Book Review:

Earthwreck

By Thomas N. Scortia

Reviewed by Russ Lockwood


Fawcett, 1974, $2.50, ISBN 0-449-14435-6, 224 pgs., paperback

Keep in mind that this book was written in 1974 while the Cold War raged and an International Space Station was yet to be on the drawing board. So instead of one spacestation, Earthwreck posits two -- one US and one Soviet Union. Both watch an all-out nuclear war unfold down on the planet.

Muslim fundamentalist militants start the last days of Earth by stealing and detonating three Chinese nukes on Israel, which retaliates by nuking the Aswan Dam in Egypt and releasing billions of gallons of now radioactive water down the Nile Valley. Sino-Soviet border spats escalate into another nuclear exchange. The US then threatens both the USSR and China-stop or else. The or-else happens as nukes hit the US. The subsequent US counterstrike takes out much of the world. And if that isn't enough, the Earth becomes even more "wrecked" as the Soviets unleash a bio weapon.

Scortia weaves a tale of destruction inundated with scientific theory and practice. Indeed, it's a pleasure to read "hard" sci-fi again after so many warp this and laser that. You can see he's working hard to integrate the science into the prose, and he succeeds more or less.

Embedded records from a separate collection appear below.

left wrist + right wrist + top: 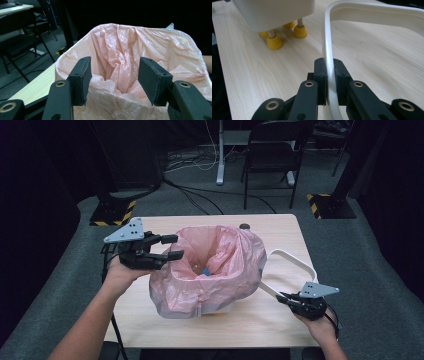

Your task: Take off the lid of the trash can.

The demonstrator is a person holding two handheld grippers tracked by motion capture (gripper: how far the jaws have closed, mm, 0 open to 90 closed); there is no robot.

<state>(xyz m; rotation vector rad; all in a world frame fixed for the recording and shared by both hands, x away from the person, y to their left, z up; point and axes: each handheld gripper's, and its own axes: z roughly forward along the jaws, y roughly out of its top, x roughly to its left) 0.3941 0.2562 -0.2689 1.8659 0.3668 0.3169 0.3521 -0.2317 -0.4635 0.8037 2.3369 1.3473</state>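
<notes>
A white bin (274, 12) on yellow feet (274, 41) stands mid-table, lined with a crumpled pink bag (215, 265) whose mouth gapes upward. Something small and blue (206, 270) lies inside. My left gripper (176, 246) hovers at the bag's left rim, open; in the left gripper view its jaws (113, 67) stand wide over the pink film (140, 50) without pressing it. A white rounded frame (295, 260) lies on the table right of the bin. My right gripper (282, 297) is shut on its near bar, the pads (320, 75) clamping the thin white strip (328, 50).
The light wooden table (270, 325) has bare room in front of and right of the bin. Beyond it, on grey carpet, stand a black chair (275, 155), a white desk leg (220, 150) and two stand bases with yellow-black stripes (112, 212) (330, 205).
</notes>
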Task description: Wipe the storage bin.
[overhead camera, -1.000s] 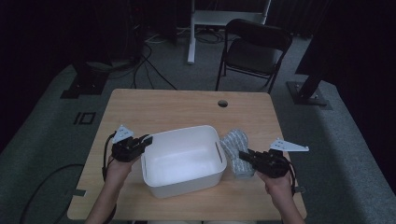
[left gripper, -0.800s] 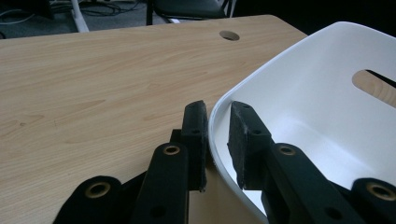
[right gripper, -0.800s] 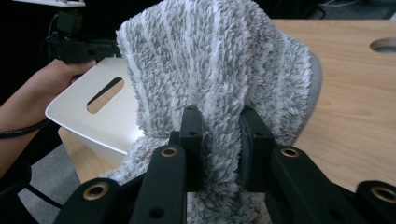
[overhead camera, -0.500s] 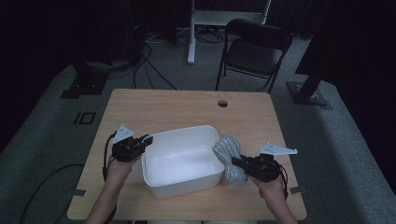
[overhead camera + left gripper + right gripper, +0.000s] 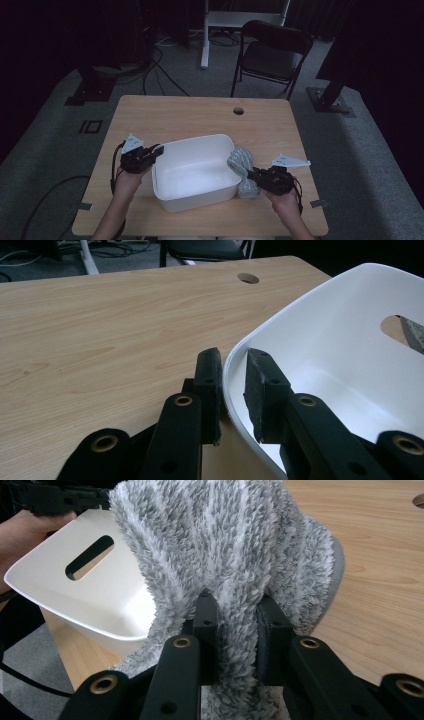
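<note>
2 grippers are at work on the wooden worktop (image 5: 175,115), one at each end of a white plastic tub (image 5: 192,172) that sits near the front edge. The left gripper (image 5: 156,150) has its fingers (image 5: 210,385) pinching the tub's near left rim, one finger outside the wall and the other inside it, as the left gripper view shows plainly. The right gripper (image 5: 251,175) has its fingers (image 5: 206,630) pressed into a fluffy grey and white striped sock (image 5: 242,167), holding a fold of the pile between them. The sock hangs just beside the tub's right end, outside it, with its upper part level with the rim and its lower part down against the worktop. In the right gripper view the sock (image 5: 220,555) drapes close to the tub's wall with the slotted handle hole (image 5: 89,557); whether it touches the wall I cannot tell. The tub's inside looks bare and white. Behind the worktop stands a dark folding chair (image 5: 272,52) on grey carpet, and a round cable hole (image 5: 238,110) sits near the worktop's far edge.
</note>
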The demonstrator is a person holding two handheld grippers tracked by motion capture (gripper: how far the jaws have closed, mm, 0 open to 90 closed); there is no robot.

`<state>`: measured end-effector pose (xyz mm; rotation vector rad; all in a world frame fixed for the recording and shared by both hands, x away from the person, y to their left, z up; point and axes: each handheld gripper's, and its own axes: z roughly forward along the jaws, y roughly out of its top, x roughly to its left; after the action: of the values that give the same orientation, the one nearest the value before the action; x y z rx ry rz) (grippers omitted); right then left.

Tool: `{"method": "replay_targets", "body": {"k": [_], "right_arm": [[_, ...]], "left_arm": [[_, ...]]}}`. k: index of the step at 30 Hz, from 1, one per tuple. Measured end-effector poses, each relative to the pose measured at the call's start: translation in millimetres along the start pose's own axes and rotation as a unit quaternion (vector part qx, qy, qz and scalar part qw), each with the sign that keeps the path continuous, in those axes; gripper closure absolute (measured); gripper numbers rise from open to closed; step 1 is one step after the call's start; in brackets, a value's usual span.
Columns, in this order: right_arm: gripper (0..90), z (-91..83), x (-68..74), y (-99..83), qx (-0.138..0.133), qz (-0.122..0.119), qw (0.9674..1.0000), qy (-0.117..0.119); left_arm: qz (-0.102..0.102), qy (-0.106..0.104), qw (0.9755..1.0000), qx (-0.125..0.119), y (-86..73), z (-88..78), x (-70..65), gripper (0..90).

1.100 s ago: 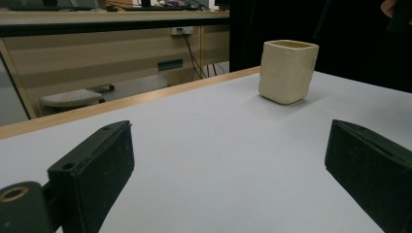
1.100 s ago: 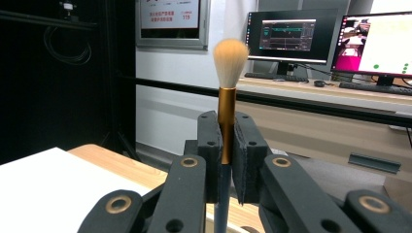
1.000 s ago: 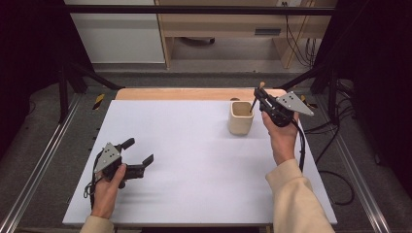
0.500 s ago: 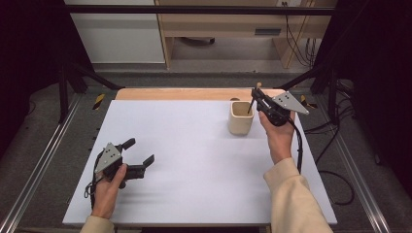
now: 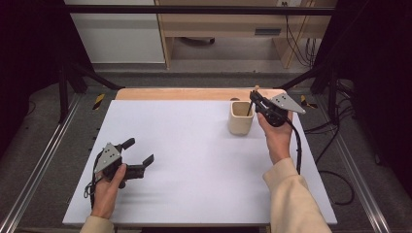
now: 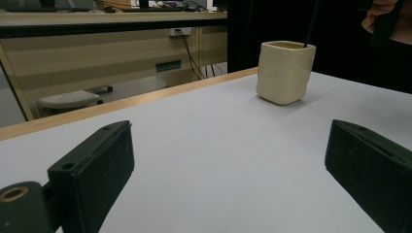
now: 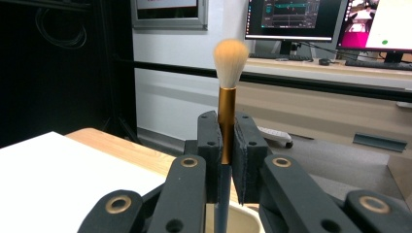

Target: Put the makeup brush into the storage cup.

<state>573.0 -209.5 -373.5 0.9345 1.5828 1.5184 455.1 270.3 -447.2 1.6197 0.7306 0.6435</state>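
the right hand-held gripper (image 7: 226,160) clamps a makeup brush (image 7: 228,92) upright over the cream cup (image 5: 241,117), while the left hand-held gripper (image 5: 137,156) rests open on the desk (image 5: 194,160).

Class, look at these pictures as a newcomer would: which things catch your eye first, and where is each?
First, the brush, its pale bristles up, clamped in the right gripper with its dark handle reaching down into the cream cup at the white table's far right. Next, the left gripper, open, near the front left.
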Motion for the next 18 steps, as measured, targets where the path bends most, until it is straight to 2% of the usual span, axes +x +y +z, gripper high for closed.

He's less successful in balancing characterization, though he provides the requisite love story, anti-Soviet madman, wise commander, and brilliant engineer. It's good to know the Soviets are the real saviours of the human race because they allow 50% of the space station crew to be women.

His sequence of events proves interesting, even if his writing is not necessaily so. All in all, it's an acceptable book and certainly worth the 25 cents paid at a library book sale. Any more and I'm not so sure.